The piece has a list of important media literacy Don’ts, which I urge you to check out. But all of that is, to me, an argument for teaching media literacy — otherwise known as critical thinking—in as many ways as you can. One bad math teacher won’t necessarily keep you from learning—or loving—math, because you’re going to have another chance next year. The same should be true of learning how to navigate our media-saturated world. If everyone teaches a little bit of media literacy, maybe our kids will be better at this than we are. Which is all we can really hope for.
With a sigh,
Dashka
I will never stop beating this horse. Statistics is a more important subject than calculus. Fight me.
Another terrific post (even if you do use the Oxford comma). I'm in awe of the analysis and thorough research you apply to your work, and appreciate your selection of critical topics that most need attention, particularly the pandemic of misinformation and disinformation.
Hello! Thank you for this post! Some people think I should be an AI specialist when I say I’m our school district’s “media literacy facilitator.” The job description includes a made up set of tasks that help students stay safer online than they would if they didn’t have me.
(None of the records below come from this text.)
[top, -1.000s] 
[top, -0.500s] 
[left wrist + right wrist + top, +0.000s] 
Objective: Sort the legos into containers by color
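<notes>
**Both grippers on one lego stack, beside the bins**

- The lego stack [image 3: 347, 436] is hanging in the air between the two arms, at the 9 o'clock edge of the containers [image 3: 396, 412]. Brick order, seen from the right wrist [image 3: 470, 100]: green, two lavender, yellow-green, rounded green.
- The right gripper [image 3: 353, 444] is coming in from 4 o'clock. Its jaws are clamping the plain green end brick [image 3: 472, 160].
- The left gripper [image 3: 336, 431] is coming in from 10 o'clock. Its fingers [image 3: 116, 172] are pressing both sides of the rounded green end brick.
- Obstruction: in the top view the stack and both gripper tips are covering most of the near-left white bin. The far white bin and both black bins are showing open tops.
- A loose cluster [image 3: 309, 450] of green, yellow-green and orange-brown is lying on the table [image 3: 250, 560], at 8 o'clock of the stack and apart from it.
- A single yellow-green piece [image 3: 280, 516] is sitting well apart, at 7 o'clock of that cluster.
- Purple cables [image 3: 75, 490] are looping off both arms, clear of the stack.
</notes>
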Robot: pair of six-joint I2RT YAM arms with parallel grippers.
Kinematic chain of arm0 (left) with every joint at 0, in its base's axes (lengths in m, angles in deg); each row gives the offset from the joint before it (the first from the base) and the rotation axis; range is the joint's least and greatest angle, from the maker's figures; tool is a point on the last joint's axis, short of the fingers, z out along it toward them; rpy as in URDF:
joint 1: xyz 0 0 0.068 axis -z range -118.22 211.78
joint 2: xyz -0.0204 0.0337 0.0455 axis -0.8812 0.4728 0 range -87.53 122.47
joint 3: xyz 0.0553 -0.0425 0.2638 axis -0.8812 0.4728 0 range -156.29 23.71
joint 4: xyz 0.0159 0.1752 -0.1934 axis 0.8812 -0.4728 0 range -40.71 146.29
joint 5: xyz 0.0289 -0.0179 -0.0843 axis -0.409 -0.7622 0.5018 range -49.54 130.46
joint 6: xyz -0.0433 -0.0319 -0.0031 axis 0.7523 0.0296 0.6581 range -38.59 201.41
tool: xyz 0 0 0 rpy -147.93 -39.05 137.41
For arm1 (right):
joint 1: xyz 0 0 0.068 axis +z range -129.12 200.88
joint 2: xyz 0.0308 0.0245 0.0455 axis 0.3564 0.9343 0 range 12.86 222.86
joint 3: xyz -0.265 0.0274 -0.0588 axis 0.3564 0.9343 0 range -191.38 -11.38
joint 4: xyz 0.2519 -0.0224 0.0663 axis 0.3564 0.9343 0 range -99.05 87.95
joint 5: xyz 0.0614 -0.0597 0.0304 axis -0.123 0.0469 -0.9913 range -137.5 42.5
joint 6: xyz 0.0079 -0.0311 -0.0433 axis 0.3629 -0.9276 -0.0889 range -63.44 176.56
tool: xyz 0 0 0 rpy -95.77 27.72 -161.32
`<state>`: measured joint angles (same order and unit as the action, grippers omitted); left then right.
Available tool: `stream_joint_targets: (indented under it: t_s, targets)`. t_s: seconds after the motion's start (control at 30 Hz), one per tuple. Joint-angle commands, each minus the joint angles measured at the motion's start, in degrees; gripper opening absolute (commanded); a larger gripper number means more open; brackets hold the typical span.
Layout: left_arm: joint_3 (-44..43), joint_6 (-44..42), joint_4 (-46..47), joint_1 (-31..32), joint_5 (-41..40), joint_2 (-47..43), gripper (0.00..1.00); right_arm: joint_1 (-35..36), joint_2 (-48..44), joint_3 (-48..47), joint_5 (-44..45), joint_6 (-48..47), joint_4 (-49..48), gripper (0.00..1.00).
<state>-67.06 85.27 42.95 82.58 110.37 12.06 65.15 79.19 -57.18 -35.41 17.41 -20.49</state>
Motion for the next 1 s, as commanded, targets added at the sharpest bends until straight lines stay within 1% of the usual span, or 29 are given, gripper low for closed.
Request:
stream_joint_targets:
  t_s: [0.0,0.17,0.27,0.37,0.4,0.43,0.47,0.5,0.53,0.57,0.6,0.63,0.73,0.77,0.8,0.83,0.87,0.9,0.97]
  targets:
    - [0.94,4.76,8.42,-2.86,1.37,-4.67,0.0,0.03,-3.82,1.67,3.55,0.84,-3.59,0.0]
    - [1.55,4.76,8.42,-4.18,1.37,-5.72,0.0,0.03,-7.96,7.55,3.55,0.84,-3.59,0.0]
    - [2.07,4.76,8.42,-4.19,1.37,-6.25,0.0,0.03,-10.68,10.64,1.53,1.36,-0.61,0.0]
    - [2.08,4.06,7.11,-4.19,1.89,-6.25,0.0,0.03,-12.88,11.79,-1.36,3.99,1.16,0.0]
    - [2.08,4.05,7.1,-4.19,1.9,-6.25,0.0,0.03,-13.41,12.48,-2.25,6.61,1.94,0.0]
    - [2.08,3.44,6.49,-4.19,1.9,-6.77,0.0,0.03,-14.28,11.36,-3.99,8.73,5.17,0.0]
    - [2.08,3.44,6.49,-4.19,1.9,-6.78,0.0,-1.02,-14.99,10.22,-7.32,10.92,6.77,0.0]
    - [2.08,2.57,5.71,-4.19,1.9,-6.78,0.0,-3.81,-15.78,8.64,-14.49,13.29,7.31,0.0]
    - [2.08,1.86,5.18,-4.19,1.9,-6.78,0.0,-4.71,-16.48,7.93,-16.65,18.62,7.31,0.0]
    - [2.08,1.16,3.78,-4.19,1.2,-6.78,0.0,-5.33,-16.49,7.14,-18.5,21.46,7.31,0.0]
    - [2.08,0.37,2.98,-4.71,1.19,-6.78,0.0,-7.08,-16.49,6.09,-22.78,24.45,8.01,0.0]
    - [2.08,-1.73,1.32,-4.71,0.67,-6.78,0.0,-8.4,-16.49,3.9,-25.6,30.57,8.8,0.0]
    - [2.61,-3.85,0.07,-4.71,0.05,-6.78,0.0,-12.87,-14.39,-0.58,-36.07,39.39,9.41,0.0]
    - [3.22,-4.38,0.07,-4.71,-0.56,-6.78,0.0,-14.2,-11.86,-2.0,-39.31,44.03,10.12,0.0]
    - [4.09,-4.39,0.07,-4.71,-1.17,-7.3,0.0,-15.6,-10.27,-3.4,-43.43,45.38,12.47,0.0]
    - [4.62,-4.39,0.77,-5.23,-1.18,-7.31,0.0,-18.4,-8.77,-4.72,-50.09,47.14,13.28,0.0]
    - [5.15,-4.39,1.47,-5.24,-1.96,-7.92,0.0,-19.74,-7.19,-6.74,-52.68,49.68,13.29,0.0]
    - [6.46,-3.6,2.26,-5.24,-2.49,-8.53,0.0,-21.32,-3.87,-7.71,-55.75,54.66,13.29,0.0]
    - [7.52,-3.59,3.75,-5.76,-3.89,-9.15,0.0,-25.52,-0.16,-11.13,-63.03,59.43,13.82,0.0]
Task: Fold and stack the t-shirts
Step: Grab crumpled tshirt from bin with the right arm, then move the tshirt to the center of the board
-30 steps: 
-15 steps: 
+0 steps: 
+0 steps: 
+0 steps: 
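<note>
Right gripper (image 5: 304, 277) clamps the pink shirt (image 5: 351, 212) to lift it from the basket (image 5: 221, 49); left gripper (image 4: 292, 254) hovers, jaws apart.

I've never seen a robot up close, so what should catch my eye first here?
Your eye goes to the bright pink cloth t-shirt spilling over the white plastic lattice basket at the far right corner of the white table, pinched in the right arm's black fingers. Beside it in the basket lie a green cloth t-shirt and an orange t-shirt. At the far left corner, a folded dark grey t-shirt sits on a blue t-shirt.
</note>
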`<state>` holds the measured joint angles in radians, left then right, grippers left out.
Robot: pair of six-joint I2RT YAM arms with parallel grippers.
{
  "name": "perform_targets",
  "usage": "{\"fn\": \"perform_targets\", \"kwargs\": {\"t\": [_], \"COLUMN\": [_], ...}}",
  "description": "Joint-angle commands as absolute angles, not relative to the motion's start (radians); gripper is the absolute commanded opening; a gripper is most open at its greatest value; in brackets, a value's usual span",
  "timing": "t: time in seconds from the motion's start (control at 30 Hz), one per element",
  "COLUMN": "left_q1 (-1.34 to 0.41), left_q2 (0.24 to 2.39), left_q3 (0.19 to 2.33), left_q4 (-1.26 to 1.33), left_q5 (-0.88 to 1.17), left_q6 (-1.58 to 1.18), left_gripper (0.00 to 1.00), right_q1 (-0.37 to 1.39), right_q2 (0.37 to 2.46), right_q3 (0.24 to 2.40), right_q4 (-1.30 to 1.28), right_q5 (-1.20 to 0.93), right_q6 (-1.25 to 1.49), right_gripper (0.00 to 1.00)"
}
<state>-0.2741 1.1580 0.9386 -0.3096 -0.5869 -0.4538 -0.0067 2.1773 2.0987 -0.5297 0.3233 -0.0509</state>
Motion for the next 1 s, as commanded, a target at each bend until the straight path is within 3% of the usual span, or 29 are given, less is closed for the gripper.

“How do you know?” Citing evidence from texts, looking at multiple perspectives, knowing where and how to research, etc. I cover all of this, and you’re right! It’s NOT separate skills from other school subjects.
I really do wish that adults (in general) could learn more so that we can have more intelligent citizens everywhere, not just a few school classrooms.
Have a great weekend!
Jennifer (ReadingTeacherWrites)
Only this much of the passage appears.